Но расстаться с домом Варстрема значило отойти, отдалиться от Анни, и эта мысль приковывала меня к моему месту самыми крепкими цепями. Работая в банке, живя с ней в одном доме, я мог встречаться с ней каждый день. А разве это не было блаженством, ради которого можно было согласиться на все, даже на унижения?


<…>


В отеле Варстрема женская половина была отделена от мужской. После одиннадцати часов вечера переход из одной в другую не дозволяется. Хотя все мы были люди взрослые и самостоятельные, приходилось подчиняться этим правилам лицемерного благоприличия, как всем другим измышлениям нашей, во все желавшей вмешиваться, дирекции.
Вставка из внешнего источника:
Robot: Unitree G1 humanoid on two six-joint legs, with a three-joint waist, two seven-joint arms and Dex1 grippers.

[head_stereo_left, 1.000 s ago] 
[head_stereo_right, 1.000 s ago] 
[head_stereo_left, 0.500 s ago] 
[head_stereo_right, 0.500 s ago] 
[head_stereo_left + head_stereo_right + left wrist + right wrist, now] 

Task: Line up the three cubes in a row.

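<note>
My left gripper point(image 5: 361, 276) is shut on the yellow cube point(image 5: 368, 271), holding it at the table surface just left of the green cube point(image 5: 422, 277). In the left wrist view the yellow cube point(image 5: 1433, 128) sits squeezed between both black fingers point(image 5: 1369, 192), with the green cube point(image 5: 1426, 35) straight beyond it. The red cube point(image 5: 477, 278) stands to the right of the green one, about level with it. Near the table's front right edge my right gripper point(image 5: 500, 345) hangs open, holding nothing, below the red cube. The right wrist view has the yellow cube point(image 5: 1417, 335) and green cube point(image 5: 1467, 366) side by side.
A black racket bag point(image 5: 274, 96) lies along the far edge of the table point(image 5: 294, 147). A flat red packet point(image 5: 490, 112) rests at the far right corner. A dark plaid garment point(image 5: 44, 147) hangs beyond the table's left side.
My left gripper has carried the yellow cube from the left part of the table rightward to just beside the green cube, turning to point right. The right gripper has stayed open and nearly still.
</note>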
Конечно, мы находили способ обойти постановления отеля. Те из обитателей «мужской» половины, кто хотел остаться с любимой женщиной дольше установленного срока, просто не возвращался к себе в ту ночь: он оставался в запертой части отеля до утра.

Так как нам с Анни всегда мало было назначенных по правилам часов, то очень скоро я привык проводить с ней время до зари. Наши свидания растянулись на всю ночь.

Большею частью, вернувшись после прогулки, мы спрашивали себе кофе и располагались у окна, которое в комнате Анни выходило на широкое авеню, так что внизу, под нами, в глубоком десятиэтажном колодце всегда волновалась жизнь столицы. Анни садилась в кресло, а я у ее ног на пол, Я брал в руки ее тонкие пальцы, видел над собой ее тихие глаза, и мы говорили бесконечно, о нашем прошлом, о прочитанном в книгах, о вечных вопросах жизни и любви. Очень редко говорили мы о нашем настоящем и никогда о будущем.

Анни была из строго-религиозной семьи, хотя не принадлежала ни к какой из существующих церквей. Ее отец был проповедник, основатель маленькой христианской секты, впрочем распавшейся по его смерти. Мать, тоже умершая уже несколько лет назад, не покидала правоверного католичества, но как-то умела ценить и чтить идеи мужа. От них у Анни осталась вера в промысл божий, желание и способность молиться и наивная боязнь греха. Как маленькая девочка, она готова была на коленах замаливать свое преступление, когда впервые мы обменялись поцелуем…

Анни не была образованна, но у нее был острый ум, открывавший ей во всех вещах и событиях самое существенное. Ее характеристики были чудом меткости и обобщения. Она часто говорила афоризмами, сама того не замечая, не добиваясь этого. Кроме того, у нее была чудесная память, сохранявшая все, что ей случалось читать, слышать, видеть. Она все понимала с намека, и говорить с ней было наслаждение. И я думаю, что эти мои слова – объективная правда, а не преувеличения влюбленного.

Само собой понятно, что наши ночные беседы очень быстро привели нас к той черте, за которой дружеские встречи обращаются в любовные свидания. Ночная полумгла, тишина спящего дома, долгая близость двух, воздух, напитанный запахом тела, – все это против нашей воли толкало нас в объятия друг к другу. Сам того не желая, я касался ее колен, и меня влекло ощутить прикосновение ее кожи. И я замечал, что она бессознательно, безвольно, теснее прижималась ко мне, давала мне прильнуть к ней ближе.

Когда после долгого разговора о Данте, о бессмертных радостях Паоло и Франчески в аду я, подчиняясь неодолимому порыву, обнял крепко и, сжимая ее стан, сказал ей:

– Вот так разве страшно было бы в аду?

Она мне ответила задыхаясь:

– Да, страшно, уже только потому, что в душе жило бы томление о недоступном рае…

Потом, освободившись из моих рук, она добавила:

– Люди, которые весь смысл жизни видят в любви, мне кажутся похожими на скульптора, который заботится только о выборе хорошего мрамора. Любовь сама по себе, должно быть, прекрасное чувство, но оно становятся истинно прекрасным только тогда, когда входит в душу, подготовленную к ней. Из любви, как из куска мрамора, можно сделать все: бога и демона, совершенную статую и безобразный обрубок.